Goal of the exercise -
Say how many of the lines below include the word "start", and write nothing else.

The data -
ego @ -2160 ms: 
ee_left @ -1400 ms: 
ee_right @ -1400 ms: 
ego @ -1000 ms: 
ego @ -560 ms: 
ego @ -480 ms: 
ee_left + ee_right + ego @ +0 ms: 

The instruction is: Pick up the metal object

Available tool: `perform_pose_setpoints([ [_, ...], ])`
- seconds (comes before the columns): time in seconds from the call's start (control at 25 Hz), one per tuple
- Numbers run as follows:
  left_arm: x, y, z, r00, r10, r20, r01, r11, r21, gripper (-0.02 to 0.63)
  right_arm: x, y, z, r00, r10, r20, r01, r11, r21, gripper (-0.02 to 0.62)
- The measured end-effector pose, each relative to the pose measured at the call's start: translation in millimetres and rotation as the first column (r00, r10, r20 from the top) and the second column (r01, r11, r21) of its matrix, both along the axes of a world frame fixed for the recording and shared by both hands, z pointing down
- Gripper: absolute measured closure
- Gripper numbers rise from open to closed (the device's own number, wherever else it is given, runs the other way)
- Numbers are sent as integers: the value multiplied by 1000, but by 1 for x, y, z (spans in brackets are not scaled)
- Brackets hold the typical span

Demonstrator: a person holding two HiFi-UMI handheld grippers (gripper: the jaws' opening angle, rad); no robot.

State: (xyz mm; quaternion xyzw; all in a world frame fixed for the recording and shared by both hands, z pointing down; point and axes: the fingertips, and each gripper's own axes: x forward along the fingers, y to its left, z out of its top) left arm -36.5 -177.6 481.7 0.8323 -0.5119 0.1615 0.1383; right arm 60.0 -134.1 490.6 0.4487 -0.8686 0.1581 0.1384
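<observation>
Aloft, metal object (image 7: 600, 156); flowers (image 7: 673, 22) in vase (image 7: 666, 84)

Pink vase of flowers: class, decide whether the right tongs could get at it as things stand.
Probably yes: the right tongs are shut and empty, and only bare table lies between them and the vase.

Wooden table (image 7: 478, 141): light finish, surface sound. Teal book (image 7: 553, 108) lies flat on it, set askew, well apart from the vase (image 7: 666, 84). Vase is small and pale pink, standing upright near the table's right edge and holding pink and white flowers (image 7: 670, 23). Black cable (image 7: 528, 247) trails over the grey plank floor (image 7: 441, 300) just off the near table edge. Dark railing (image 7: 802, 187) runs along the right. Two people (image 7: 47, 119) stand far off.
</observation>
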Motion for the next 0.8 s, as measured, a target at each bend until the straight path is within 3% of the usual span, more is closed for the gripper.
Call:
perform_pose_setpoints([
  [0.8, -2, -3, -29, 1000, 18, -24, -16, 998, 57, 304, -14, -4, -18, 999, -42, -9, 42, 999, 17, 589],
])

Answer area -
2